### [Instructions for the task]
Only one stretch of the records below should be repeated. It starts with the line containing "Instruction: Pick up" and goes on through the line containing "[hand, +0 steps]", exactly as written.

### [Provided records]

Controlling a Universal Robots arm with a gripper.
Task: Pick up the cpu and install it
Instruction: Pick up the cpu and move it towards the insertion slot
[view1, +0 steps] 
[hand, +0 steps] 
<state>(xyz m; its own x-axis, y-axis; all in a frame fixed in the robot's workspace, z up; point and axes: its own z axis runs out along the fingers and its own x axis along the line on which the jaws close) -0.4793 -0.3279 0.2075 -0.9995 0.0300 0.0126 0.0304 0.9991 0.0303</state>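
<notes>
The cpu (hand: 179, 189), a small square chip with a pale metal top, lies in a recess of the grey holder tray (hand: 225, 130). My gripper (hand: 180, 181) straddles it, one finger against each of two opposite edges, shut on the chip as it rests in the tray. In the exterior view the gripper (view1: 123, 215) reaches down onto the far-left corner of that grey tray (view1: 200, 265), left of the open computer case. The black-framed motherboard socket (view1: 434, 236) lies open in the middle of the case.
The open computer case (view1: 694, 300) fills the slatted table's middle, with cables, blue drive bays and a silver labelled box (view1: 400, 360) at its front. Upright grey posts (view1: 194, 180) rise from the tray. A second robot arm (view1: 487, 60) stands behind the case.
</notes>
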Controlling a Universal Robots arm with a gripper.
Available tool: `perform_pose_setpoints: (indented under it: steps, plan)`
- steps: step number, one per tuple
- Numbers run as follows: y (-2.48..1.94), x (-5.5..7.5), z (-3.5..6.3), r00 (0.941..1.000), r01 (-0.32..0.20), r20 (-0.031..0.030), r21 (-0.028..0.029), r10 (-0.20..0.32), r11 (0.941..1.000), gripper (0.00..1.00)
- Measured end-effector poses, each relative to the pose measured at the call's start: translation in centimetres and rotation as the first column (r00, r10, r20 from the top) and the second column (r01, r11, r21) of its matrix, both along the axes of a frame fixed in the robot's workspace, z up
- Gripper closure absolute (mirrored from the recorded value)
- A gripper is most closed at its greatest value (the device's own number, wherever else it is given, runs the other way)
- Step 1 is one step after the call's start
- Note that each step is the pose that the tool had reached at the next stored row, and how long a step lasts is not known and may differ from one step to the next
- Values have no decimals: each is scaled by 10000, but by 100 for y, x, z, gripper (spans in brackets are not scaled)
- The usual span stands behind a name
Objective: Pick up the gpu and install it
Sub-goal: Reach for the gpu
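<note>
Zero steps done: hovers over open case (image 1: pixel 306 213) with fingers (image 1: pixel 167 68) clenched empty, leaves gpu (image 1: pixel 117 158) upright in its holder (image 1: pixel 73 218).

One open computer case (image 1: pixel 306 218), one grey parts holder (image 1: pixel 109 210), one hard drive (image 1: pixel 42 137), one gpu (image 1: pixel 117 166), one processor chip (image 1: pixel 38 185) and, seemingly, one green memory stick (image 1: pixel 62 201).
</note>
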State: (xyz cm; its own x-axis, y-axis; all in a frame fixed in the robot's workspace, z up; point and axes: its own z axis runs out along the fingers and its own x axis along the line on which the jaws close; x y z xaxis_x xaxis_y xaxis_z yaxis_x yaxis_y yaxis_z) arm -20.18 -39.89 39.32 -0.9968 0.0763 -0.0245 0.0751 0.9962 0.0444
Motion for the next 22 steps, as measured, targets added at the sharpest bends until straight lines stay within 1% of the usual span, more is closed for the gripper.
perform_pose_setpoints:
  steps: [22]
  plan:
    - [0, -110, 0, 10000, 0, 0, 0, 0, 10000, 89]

### [Result of this task]
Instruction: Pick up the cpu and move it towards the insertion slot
[view1, +0 steps] 
[hand, +0 steps] 

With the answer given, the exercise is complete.